In 2016, he appeared in the women-centric courtroom drama film Pink which was highly praised by critics and with an increasingly good word of mouth, was a resounding success at the domestic and overseas box office. Bachchan's performance in the film received acclaim. According to Raja Sen of Rediff.com, "Amitabh Bachchan, a retired lawyer with bipolar disorder, takes up cudgels on behalf of the girls, delivering courtroom blows with pugilistic grace. As we know from Prakash Mehra movies, in each life some Bachchan must fall. The girls hang on to him with incredulous desperation, and he bats for them with all he has. At one point Meenal hangs by Bachchan's elbow, words entirely unnecessary. Bachchan towers through Pink – the way he bellows "et cetera" is alone worth having the heavy-hitter at play—but there are softer moments like one where he appears to have dozed off in court, or where he lays his head by his convalescent wife's bedside and needs his hair ruffled and his conviction validated." Writing for Hindustan Times, noted film critic and author Anupama Chopra said of Bachchan's performance, "A special salute to Amitabh Bachchan, who imbues his character with a tragic majesty. Bachchan towers in every sense, but without a hint of showboating. Meena Iyer of The Times of India wrote, "The performances are pitch-perfect with Bachchan leading the way. Writing for NDTV, Troy Ribeiro of Indo-Asian News Service (IANS) stated, "Amitabh Bachchan as Deepak Sehgall, the aged defence lawyer, shines as always, in a restrained, but powerful performance. His histrionics come primarily in the form of his well-modulated baritone, conveying his emotions and of course, from the well-written lines." Mike McCahill of The Guardian remarked, "Among an electric ensemble, Taapsee Pannu, Kirti Kulhari and Andrea Tariang give unwavering voice to the girls' struggles; Amitabh Bachchan brings his moral authority to bear as their sole legal ally.

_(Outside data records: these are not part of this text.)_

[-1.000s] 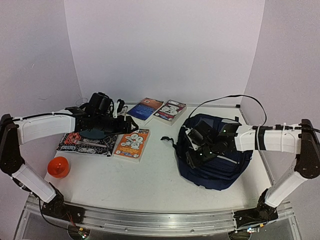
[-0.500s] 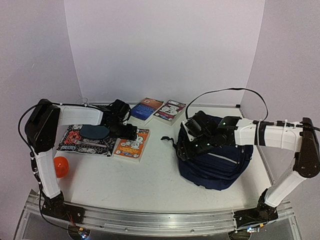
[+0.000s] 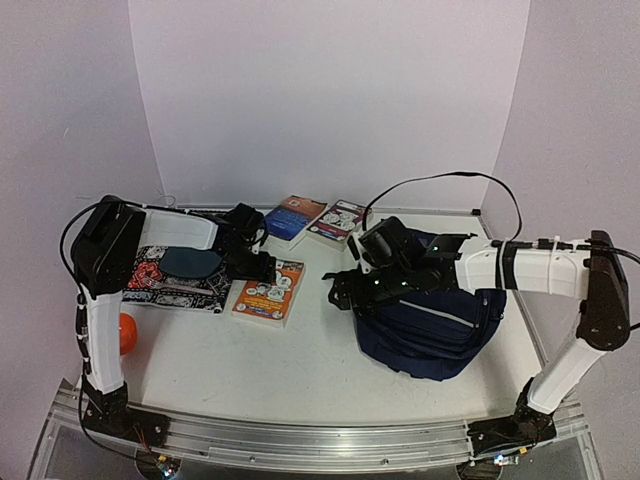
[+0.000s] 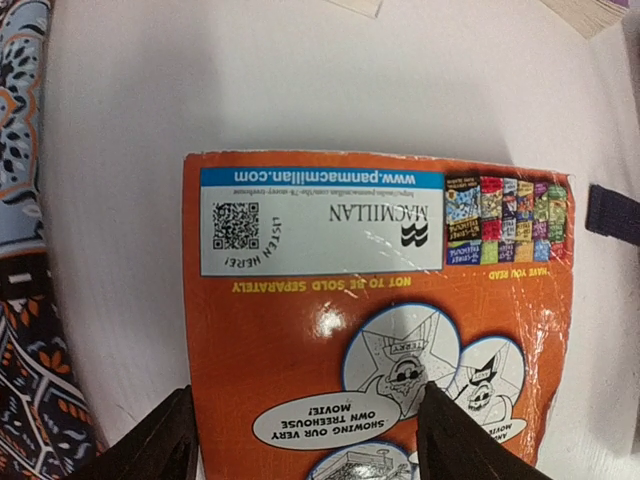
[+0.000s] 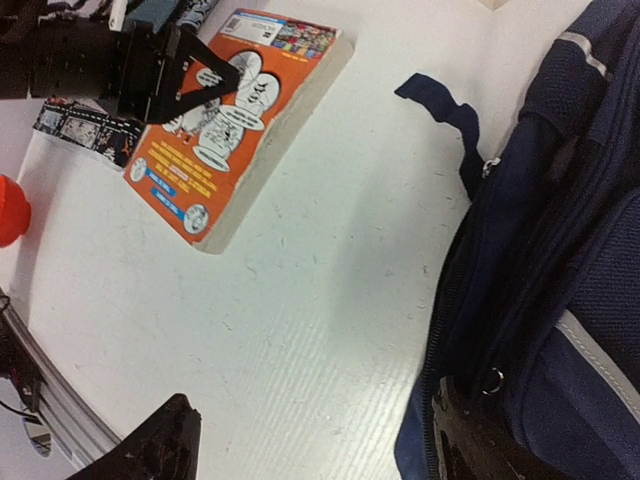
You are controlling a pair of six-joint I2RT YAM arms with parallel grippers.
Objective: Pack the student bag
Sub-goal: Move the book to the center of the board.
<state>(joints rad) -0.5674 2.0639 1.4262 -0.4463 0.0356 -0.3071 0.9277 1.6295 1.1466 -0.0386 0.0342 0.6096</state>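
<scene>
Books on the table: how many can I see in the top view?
3. An orange book lies under the left hand; a blue book and a white-patterned book lie side by side near the back wall. The student bag may hide more.

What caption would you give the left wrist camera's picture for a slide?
Left pincer, fingers spread, over an orange Macmillan book on the white table.
</scene>
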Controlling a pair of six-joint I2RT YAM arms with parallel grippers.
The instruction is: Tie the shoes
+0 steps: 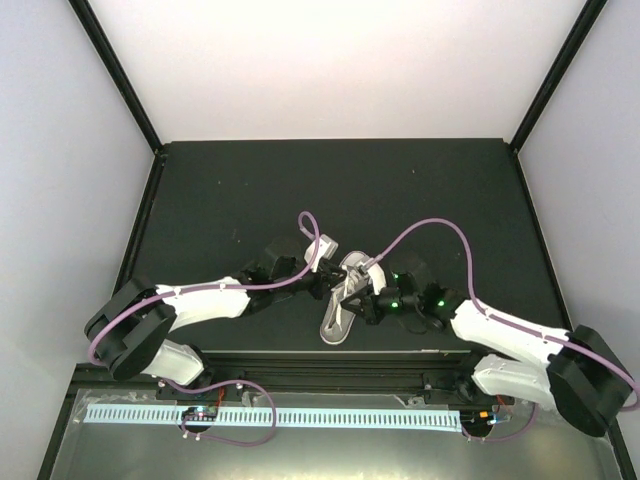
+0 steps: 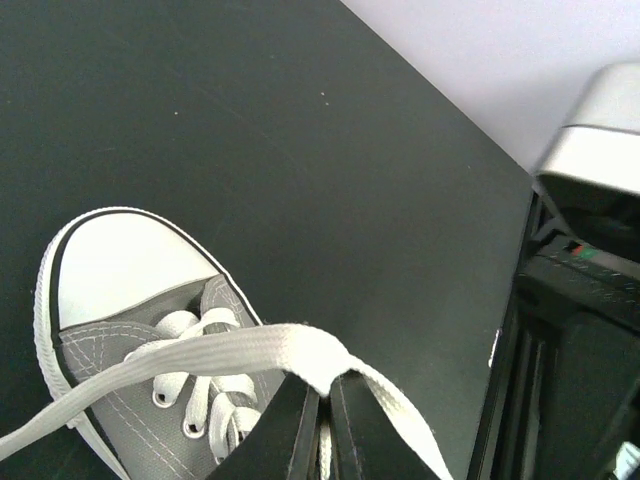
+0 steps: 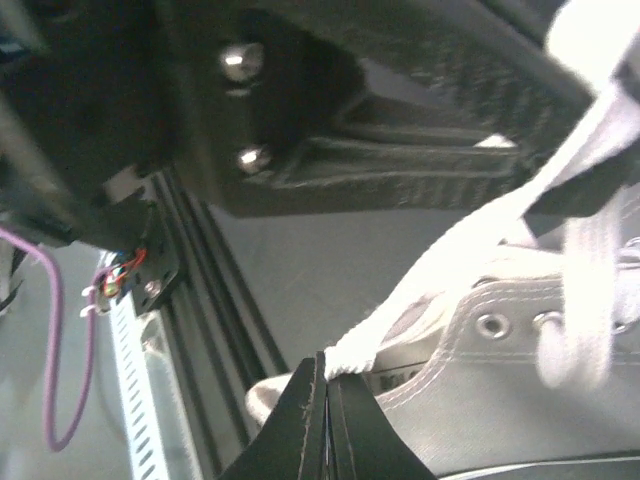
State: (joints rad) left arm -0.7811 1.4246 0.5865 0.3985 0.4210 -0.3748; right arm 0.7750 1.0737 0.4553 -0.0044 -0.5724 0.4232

In 2017, he appeared in the third instalment of the Sarkar film series: Ram Gopal Varma's Sarkar 3. That year, he started filming for the swashbuckling action-adventure film Thugs of Hindostan with Aamir Khan, Katrina Kaif and Fatima Sana Shaikh which released in November 2018. He co-starred with Rishi Kapoor in 102 Not Out, a comedy drama film directed by Umesh Shukla based on a Gujarati play of the same name written by Saumya Joshi. This film released in May 2018 and reunited him with Kapoor onscreen after a gap of 27 years.

In 2019, Bachchan appeared in Sujoy Ghosh's mystery thriller Badla. The film did a lifetime business of ₹1.38 billion worldwide to emerge a box office hit. The following year, he co-starred alongside Ayushmann Khurana in Shoojit Sircar's comedy drama Gulabo Sitabo, which won him Filmfare Award for Best Actor (Critics). He then collaborated with Emraan Hashmi for Chehre (2021), a critical and commercial failure.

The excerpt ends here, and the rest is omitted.